Dummy Variables in Machine Learning.
Machine Learning Models work very well with numerical data. However, data does not always come in such a format. Data will sometimes come in string format and this information has to somehow be incorporated into the model training. Take an example of the data set below.
In the dummy data set above, the car model column has string data( data that is in text format). The information about the car model has to be incorporated into the model as it will determine the price of the car(obviously). Because machine learning models only take in numerical data, the information about the car models will be incorporated through dummy variables.

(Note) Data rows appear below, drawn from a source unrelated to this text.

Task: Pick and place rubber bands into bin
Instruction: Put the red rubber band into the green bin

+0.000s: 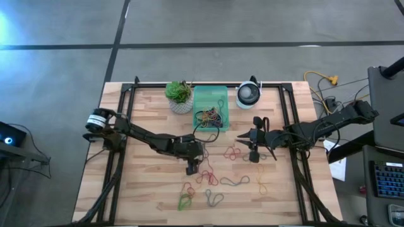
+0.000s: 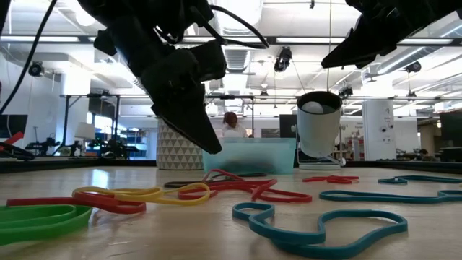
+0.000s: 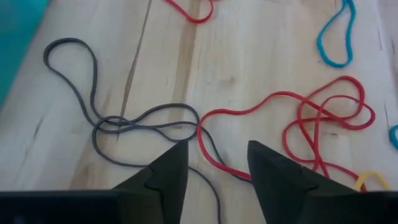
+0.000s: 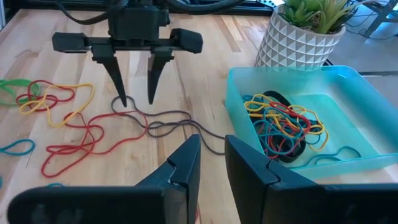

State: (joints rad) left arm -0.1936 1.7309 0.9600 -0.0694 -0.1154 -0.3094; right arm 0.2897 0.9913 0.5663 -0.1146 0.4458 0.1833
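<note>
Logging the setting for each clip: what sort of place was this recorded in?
Probably a robotics lab or open workshop. Behind the wooden table the low view shows exposed ceiling ducts, strip lights and equipment benches, and a person in the background.

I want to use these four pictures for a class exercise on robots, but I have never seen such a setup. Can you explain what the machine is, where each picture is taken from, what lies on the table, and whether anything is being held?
The machine is two dark robot arms at a wooden table. One picture looks straight down from above, one looks level across the table top, and two come from cameras on the arms' wrists.

Loose rubber bands in red, teal, green, yellow and grey lie on the wood. A mint-green bin at the far edge already holds a tangle of bands. Beside it stand a potted plant and a round white device.

The left gripper points down with its fingers open, tips at a grey band, holding nothing. The right gripper waits mid-table near the bin, fingers slightly apart, also empty.
</note>
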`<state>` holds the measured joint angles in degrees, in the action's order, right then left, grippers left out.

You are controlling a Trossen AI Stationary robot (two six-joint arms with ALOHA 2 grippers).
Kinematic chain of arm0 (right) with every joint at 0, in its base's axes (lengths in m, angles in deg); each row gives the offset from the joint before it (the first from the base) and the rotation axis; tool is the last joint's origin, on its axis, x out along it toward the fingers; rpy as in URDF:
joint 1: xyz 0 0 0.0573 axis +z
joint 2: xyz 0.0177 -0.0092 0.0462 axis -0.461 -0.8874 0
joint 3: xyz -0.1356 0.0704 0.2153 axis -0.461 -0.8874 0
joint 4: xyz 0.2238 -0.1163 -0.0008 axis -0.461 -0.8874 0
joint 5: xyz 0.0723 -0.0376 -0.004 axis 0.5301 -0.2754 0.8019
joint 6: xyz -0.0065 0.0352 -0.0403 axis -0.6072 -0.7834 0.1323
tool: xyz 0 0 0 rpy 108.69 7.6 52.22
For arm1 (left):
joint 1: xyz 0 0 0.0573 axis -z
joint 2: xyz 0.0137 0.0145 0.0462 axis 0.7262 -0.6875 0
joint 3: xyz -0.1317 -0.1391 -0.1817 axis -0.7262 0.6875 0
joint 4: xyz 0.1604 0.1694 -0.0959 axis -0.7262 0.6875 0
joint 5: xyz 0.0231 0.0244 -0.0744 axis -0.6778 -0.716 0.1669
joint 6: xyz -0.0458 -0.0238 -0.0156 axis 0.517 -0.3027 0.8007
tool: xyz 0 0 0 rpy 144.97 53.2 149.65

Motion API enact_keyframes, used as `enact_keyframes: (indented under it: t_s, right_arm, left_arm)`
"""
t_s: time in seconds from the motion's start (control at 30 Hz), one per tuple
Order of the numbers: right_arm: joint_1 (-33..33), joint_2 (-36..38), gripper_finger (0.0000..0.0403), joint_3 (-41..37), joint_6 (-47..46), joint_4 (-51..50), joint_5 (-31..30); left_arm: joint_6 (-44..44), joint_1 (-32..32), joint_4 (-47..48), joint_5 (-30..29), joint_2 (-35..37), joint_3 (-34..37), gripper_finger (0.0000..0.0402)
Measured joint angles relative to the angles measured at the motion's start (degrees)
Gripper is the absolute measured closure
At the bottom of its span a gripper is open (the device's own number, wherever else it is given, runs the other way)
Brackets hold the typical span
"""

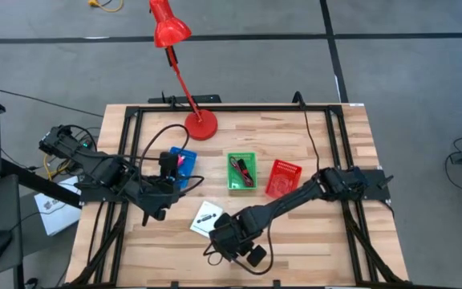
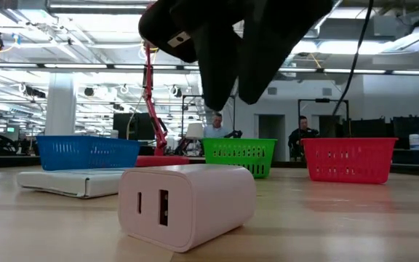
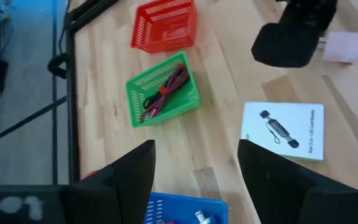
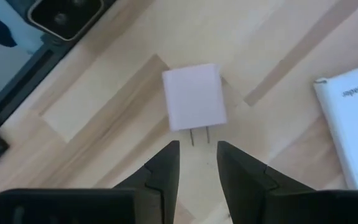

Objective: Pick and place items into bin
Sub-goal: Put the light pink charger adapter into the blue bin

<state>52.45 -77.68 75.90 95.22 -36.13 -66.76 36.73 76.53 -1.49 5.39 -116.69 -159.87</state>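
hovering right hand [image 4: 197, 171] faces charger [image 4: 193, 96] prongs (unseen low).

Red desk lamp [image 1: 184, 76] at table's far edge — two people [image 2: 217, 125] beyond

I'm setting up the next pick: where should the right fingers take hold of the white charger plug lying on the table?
Grip the white charger across its two wider flat sides, coming straight down from above. It lies flat on the wooden table with its prongs pointing toward the right gripper, which hovers open just short of it. The blocky body gives parallel faces; the thin prongs would probably slip.
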Motion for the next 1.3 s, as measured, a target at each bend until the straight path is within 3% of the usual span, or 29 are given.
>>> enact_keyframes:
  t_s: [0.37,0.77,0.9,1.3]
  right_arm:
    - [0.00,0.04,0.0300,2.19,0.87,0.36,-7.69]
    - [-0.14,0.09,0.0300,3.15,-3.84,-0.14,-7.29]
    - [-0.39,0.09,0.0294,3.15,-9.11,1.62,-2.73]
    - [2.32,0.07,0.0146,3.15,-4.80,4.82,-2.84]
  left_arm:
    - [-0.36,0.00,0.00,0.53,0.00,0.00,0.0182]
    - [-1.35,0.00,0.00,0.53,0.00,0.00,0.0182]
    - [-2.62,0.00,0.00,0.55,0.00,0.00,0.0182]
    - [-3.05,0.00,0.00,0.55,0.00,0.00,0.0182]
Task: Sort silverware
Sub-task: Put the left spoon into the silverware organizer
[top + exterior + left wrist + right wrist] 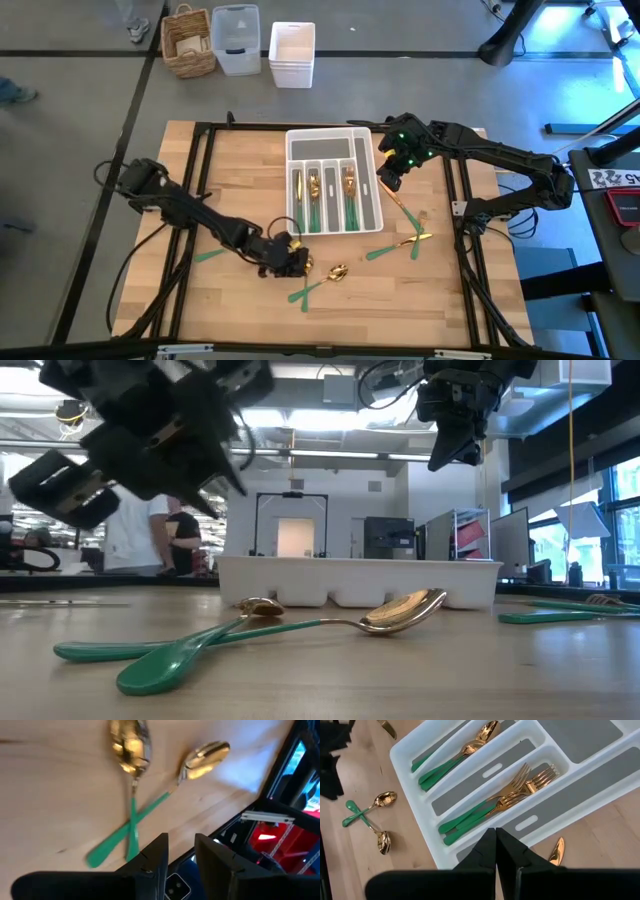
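glossy gold-headed silverware (485,805), matt wooden table (420,290)

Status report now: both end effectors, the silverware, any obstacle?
Left end effector open, empty, above two crossed spoons. Right end effector shut, empty, at the tray's right edge. Some silverware loose on table. No obstacle seen.

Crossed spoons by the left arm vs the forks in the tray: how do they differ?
The crossed spoons have rounded bowls; the forks have tines. The spoons lie loose on the table, handles crossing; the forks lie side by side in one slot of the tray. Both have gold heads and green handles.
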Robot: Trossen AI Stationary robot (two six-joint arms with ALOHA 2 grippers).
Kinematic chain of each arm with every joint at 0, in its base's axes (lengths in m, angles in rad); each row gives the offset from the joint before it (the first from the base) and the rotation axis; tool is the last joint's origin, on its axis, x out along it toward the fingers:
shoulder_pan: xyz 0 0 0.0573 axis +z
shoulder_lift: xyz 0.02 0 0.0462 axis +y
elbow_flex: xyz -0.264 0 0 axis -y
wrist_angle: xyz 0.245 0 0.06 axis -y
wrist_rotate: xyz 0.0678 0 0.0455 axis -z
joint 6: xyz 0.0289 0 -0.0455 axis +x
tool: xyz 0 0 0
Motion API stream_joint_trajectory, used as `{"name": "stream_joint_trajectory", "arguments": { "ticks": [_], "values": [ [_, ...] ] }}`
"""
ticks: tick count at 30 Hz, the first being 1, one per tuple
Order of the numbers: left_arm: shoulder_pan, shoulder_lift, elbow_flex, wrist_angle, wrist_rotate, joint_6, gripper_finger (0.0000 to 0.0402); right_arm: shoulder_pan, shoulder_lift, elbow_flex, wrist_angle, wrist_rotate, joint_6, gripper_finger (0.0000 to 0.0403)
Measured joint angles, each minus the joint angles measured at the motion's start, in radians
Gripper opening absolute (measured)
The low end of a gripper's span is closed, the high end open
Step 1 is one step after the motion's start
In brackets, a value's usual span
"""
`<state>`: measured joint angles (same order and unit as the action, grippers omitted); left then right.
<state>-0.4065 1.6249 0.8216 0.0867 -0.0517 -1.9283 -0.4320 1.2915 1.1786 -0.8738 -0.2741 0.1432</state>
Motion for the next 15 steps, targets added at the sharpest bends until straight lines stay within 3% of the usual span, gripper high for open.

So, how exactly do dummy variables work?
Dummy variables are numerical variables that represent the actual data. For Instance, given male and female gender, you could give 0 to represent the males and 1 for the females. This gives an actual representation of the information and and the information is in numerical format which can be integrated into the machine learning model. In this example, instead of using the gender column in the machine learning, the dummy variable column will be used as an actual representation of the gender column. This is the whole idea of dummy variables.
In pandas, we use the get_dummies function to achieve this. As shown below.

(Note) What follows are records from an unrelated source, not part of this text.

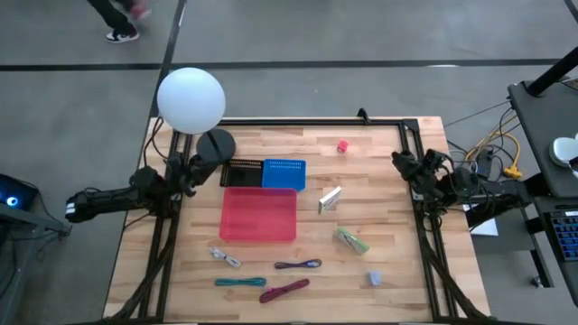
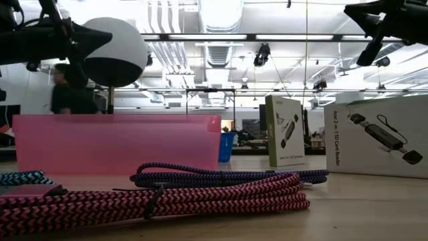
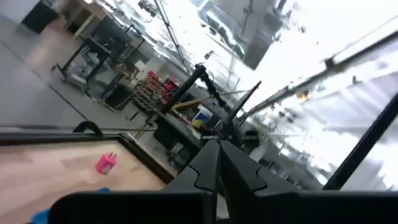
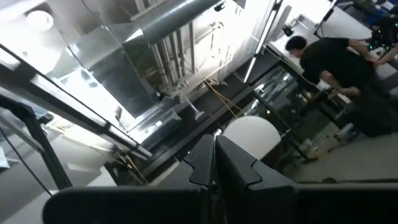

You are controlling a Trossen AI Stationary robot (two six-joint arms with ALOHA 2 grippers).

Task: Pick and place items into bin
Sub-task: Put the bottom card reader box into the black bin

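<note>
The pink bin (image 1: 259,215) stands on the wooden table, left of the middle. Lying on the table are a tiny pink cube (image 1: 342,146) at the far side, a whitish block (image 1: 330,199), a green packet (image 1: 351,240), a grey-blue lump (image 1: 374,278), and white (image 1: 226,257), teal (image 1: 240,282), purple (image 1: 298,264) and magenta (image 1: 284,290) cords near the front edge. My left gripper (image 1: 200,168) is at the table's left edge and shows shut and empty in the left wrist view (image 3: 217,148). My right gripper (image 1: 402,162) is at the right edge, also shut and empty (image 4: 214,144).
A blue basket (image 1: 284,172) and a black basket (image 1: 241,172) stand just behind the bin. A white globe lamp (image 1: 191,99) stands at the far left corner. A black frame (image 1: 298,121) rims the table. A person (image 4: 339,59) is in the room beyond.
</note>
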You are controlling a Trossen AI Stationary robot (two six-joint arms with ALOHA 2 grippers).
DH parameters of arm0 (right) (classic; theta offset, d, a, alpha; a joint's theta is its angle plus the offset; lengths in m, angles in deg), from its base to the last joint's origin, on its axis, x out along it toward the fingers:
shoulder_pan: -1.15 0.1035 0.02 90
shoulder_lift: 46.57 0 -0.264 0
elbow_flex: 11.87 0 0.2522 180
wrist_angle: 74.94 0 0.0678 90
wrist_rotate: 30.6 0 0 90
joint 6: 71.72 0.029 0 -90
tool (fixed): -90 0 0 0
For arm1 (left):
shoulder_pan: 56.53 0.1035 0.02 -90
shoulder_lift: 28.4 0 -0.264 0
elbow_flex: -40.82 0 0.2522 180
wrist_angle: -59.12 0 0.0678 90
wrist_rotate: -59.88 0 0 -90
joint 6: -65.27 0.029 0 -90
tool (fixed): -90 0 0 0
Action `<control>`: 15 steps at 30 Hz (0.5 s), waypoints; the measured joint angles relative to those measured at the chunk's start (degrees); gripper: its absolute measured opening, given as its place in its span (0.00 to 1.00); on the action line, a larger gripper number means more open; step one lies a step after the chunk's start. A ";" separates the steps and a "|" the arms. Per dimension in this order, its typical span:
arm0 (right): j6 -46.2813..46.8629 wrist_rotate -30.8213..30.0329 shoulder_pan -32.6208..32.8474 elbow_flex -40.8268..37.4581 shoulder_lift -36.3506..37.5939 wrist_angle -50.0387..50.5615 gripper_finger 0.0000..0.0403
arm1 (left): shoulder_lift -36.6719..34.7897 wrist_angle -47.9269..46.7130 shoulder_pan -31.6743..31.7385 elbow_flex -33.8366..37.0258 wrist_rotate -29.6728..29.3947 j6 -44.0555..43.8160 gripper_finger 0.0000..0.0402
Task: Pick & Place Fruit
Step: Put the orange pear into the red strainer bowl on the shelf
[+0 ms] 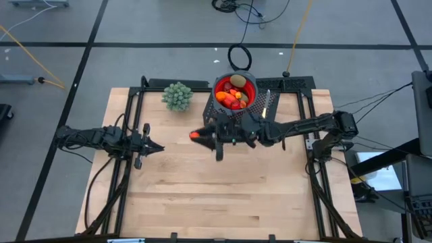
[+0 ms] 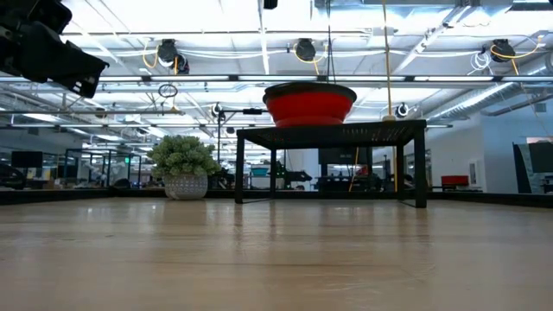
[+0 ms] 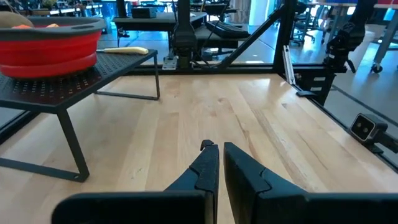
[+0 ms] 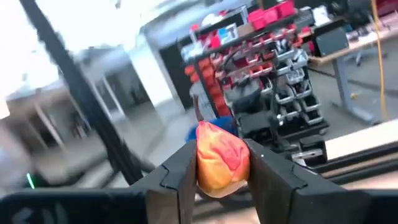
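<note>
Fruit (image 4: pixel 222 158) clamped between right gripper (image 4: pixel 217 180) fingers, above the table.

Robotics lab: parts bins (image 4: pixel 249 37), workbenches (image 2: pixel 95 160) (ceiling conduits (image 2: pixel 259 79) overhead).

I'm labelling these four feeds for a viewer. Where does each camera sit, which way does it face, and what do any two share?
High: overhead, facing down on table, both arms.
Low: at tabletop height, facing level across to rack, plant; an arm at top left.
Left wrist: on left arm, facing past shut left jaws to the rack.
Right wrist: on right arm, right jaws gripping fruit.
Shared: red bowl shows in high, low and left wrist.
</note>
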 joint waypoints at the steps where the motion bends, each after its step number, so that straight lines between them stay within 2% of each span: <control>1: 3.95 0.05 -0.80 0.00 0.00 -0.85 0.29 | 0.00 0.01 -0.01 -0.01 -0.01 -0.46 0.06; 3: 13.23 1.87 -2.64 0.00 0.04 -2.25 0.29 | 0.00 0.01 0.01 0.00 -0.01 -0.89 0.06; 7: 29.68 9.70 -6.44 0.00 0.02 -4.59 0.29 | 0.00 -0.02 0.01 0.00 -0.67 -0.88 0.06; 11: 39.61 13.33 -9.05 0.00 0.07 -5.15 0.29 | 0.00 -0.03 0.00 0.00 -4.11 -0.88 0.06; 15: 45.20 18.78 -11.38 0.00 0.01 -9.61 0.29 | -0.01 -0.04 -0.01 0.00 -6.28 -0.86 0.06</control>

In the snapshot above, when the data represents the car, this will be represented with the number 1. In this case, 1- depicts True and 0- means False.
Now that we have created the dummy variables, the next thing is to join the dummy columns to the original data set.
The result will be as shown below. If you take an example of the first column, That data will belong to the BMW X5 Car( without looking at the car model column. ) This is because this is the column with the value of 1. That is how to interpret the results of the table.
Now that we no longer need the Car Model column, that column can be dropped from the data frame. In addition, in order to avoid the dummy variable trap, we will also drop one of the dummy variable columns.
Although one of the dummy variables has been dropped from the above data,we can still tell what column represents which car. For instance, in column number 6: The BMW and Mercedes columns both have a value of 0. This means that the data in that column will belong to neither of them, but in this case to the column we dropped(Audi A5). As you can see, although this column is dropped, we are still able to factor it in.
With that out of the way, we can now proceed to the normal Exploratory data analysis(EDA). The point of EDA is to get an idea of the distribution of the data. This will even inform on the type of model that will be used in training the data.
From the visualization, one can see that as the mileage increases, the price/value of the car decreases. Which is what is expected.
The next step would be to proceed in training the data using the Linear Regression Model. Besides the visualizations, what we are trying to predict(price) is a continuous value. This makes the linear model well suited for this problem.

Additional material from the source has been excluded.